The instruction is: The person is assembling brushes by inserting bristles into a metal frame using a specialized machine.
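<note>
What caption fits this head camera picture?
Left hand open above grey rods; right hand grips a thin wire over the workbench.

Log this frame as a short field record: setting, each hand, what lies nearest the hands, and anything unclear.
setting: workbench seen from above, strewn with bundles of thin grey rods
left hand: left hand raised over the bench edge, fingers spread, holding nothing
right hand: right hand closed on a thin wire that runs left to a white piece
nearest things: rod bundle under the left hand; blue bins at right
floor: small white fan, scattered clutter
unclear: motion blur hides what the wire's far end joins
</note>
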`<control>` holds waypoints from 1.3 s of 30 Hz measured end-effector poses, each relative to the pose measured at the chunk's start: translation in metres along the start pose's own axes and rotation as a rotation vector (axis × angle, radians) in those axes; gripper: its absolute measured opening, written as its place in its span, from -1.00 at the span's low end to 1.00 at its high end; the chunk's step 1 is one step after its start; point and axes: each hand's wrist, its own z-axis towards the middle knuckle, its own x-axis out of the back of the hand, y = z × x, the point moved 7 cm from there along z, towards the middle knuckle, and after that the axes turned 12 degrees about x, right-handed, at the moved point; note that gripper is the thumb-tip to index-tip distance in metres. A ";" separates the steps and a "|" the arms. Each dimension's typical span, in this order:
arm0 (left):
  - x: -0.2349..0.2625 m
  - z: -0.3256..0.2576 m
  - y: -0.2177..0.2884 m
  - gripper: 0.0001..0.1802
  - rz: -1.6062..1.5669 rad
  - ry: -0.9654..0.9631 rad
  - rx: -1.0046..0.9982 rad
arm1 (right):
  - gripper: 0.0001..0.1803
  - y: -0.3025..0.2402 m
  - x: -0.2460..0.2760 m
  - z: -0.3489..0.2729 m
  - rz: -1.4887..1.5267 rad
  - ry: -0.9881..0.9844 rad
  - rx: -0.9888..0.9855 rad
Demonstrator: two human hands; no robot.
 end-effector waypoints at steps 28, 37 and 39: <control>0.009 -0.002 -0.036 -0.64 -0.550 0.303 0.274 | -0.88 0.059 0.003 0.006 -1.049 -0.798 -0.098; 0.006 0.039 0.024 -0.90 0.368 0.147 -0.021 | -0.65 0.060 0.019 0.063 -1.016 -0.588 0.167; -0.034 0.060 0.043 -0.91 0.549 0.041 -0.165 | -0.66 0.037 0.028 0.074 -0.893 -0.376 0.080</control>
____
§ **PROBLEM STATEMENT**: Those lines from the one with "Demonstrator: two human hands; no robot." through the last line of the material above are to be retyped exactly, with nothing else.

§ **EXERCISE ANSWER**:
Demonstrator: two human hands; no robot.
 end-effector waypoints at steps 28, 37 and 39: <control>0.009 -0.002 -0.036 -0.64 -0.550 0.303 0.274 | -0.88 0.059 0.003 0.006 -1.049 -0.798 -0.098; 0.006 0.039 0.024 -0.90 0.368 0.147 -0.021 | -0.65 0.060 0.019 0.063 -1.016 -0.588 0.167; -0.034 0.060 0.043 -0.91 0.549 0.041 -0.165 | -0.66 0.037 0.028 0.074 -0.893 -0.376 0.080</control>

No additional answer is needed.